Plantar Fasciitis

Plantar Fasciitis Specialist
Plantar fasciitis becomes more common with age, causing widespread pain and other symptoms that extend from the heel along the sole of the foot. Without professional care, those symptoms can become worse over time, eventually taking a toll on mobility and even changing balance and gait patterns. NoVa Foot and Ankle uses state-of-the-art treatment options for plantar fasciitis in patients from Herndon and Springfield, Virginia, helping to relieve pain and address the underlying cause to keep symptoms at bay.

Plantar Fasciitis Q & A

What is plantar fasciitis?

The plantar fascia is a very strong, tough band of tissue that extends along the length of the bottom of the foot, providing support for the arch while also facilitating normal movement and flexibility in the foot. In plantar fasciitis, this band becomes irritated and inflamed, and tiny tears can form along the length of the band, causing pain primarily in the heel and along the side of the foot.
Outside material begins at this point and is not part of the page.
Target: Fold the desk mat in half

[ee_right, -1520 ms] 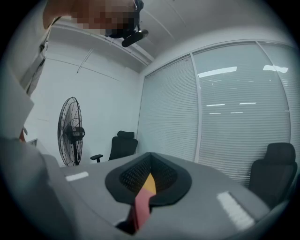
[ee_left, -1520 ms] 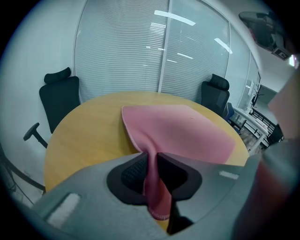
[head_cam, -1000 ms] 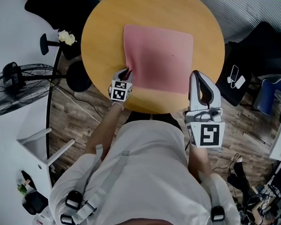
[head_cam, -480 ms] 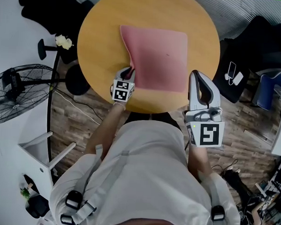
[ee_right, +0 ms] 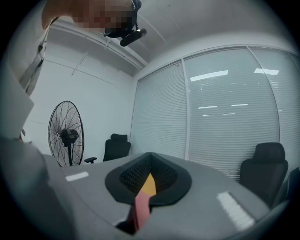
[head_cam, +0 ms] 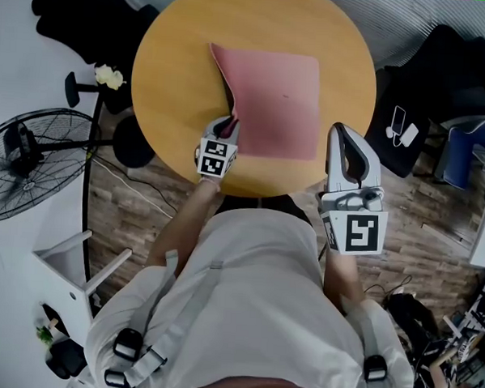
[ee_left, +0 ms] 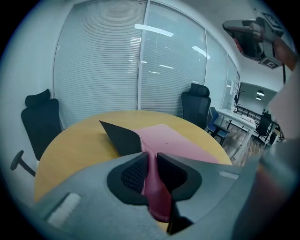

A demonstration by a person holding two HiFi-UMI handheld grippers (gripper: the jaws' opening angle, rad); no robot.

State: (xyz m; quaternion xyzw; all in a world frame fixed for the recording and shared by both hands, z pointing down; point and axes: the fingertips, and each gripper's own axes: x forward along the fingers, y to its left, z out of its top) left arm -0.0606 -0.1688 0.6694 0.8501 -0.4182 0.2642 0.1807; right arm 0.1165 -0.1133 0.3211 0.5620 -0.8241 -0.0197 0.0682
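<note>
A pink desk mat [head_cam: 276,102] lies on the round wooden table [head_cam: 176,72]. My left gripper [head_cam: 230,125] is shut on its near left corner and holds that corner up off the wood. In the left gripper view the pink sheet [ee_left: 173,143] runs between the jaws [ee_left: 151,164], and the raised left edge shows its dark underside [ee_left: 119,136]. My right gripper [head_cam: 337,131] hovers above the table's near right edge, just right of the mat. Its jaws [ee_right: 149,176] stand shut with nothing held; only slivers of pink and yellow show through the slit.
A standing fan [head_cam: 25,157] and a white stand [head_cam: 69,253] are on the floor to the left. Black office chairs stand at the far left [head_cam: 82,10] and right [head_cam: 452,70], the right one carrying small white items [head_cam: 404,133]. Blinds cover the glass wall beyond.
My left gripper has shifted a little to the right with the corner, and the mat's left edge stands higher and curls further inward. The right gripper has stayed where it was.
</note>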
What causes plantar fasciitis?

Most often, plantar fasciitis occurs in people with anatomical or structural problems with their feet, including flat feet or “fallen” or very high arches. The condition can also be caused by obesity, wearing shoes that don’t provide proper support, and spending long periods of time standing.

What are the symptoms of plantar fasciitis?
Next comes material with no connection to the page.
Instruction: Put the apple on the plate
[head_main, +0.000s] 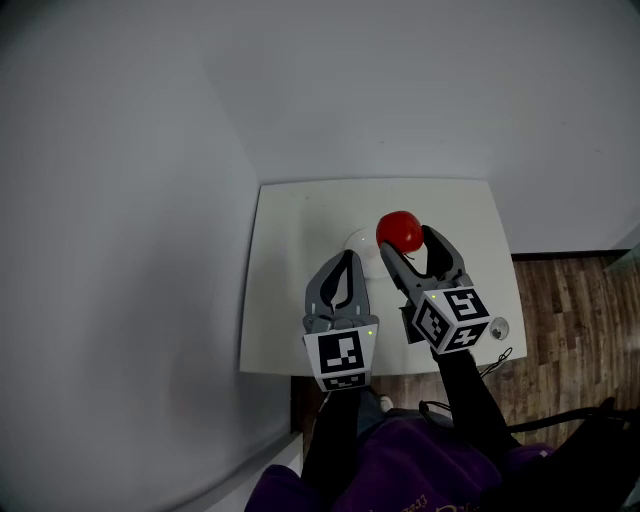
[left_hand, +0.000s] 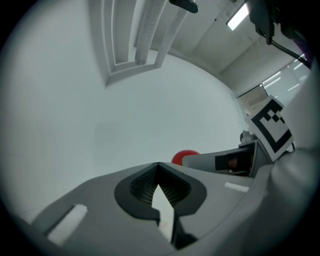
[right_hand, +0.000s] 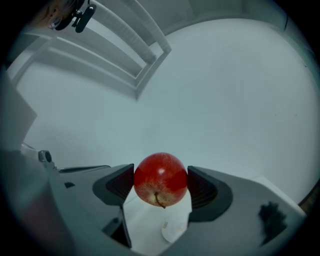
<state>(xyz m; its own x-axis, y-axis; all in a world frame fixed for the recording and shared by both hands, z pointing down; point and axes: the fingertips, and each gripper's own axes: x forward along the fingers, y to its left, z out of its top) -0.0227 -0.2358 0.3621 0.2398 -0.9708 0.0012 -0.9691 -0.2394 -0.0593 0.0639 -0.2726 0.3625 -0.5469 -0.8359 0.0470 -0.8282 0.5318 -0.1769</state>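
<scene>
Two ribbed jaws of the right gripper (right_hand: 161, 182) press on opposite sides of the apple (right_hand: 161, 179), which is clamped across its widest part, stem end facing the camera, clear of the worktop (head_main: 285, 270). From the head view the fruit hangs over the right rim of the plate (head_main: 356, 240), a pale dish that sits about midway between the worktop's left and right edges and somewhat nearer the far edge. White on white, its outline is faint, so how far the apple overlaps it is only a guess.

The left gripper (head_main: 348, 256) has its jaws pressed together at the tips with nothing between them, and hovers just beside the plate's near side.

To finish well, the apple probably needs shifting a little toward the worktop's left edge so it sits over the plate's middle. It should then come straight down until its underside rests on the dish before the jaws part. A slow, even release suits a round fruit that will roll. The left gripper should stay off the plate's rim.
</scene>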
Symptoms can range from mild to severe and can include:

  • heel pain
  • pain or aching in the arch of the foot or the midfoot region
  • numbness or burning sensations in the midfoot region or heel area

Symptoms often feel worse when standing or walking after a period of rest and immobility (like when getting up after a night’s sleep), and may lessen as the foot is moved and the plantar fascia “warms up.” However, after another period of rest, the symptoms will return.

How is plantar fasciitis treated?

Prior to treatment, the foot will be carefully evaluated to determine the cause of pain. During the initial evaluation, the patient’s medical history and their symptoms will be carefully reviewed, and active and passive range-of-motion exercises may be used to help isolate the cause of pain. X-rays may also be ordered to rule out other conditions that may cause similar symptoms. Once plantar fasciitis is diagnosed, treatment usually begins with conservative options like:

  • therapeutic stretching exercises to improve flexibility in the foot and lower leg
  • selecting shoes that provide proper support and avoiding going barefoot or wearing flat slippers
  • braces or splints at night to gently stretch the plantar fascia
  • custom orthotics to address structural problems and provide customized support
  • nonsteroidal anti-inflammatory drugs (NSAIDs) to reduce pain and inflammation
  • laser treatments to stimulate healing and reduce painful inflammation

If symptoms don’t resolve using these conservative approaches, corticosteroid injections may be recommended to relieve inflammation and pain or a removable walking cast may be prescribed. In a few cases, patients may continue to experience painful symptoms even after months of treatment. In those instances, surgery may be recommended to reposition the plantar fascia, remove heel spurs or address other underlying issues. 

Our Pain Laser at NOVA Foot and Ankle in Herndon and Springfield, Virginia is FDA cleared to emit energy in the visible and infrared spectrum, to provide topical heating for the purpose of elevating tissue temperature for the temporary relief of minor muscle and joint pain or stiffness, minor arthritis pain, or muscle spasm, the temporary increase in local blood circulation, or the temporary relaxation of muscle.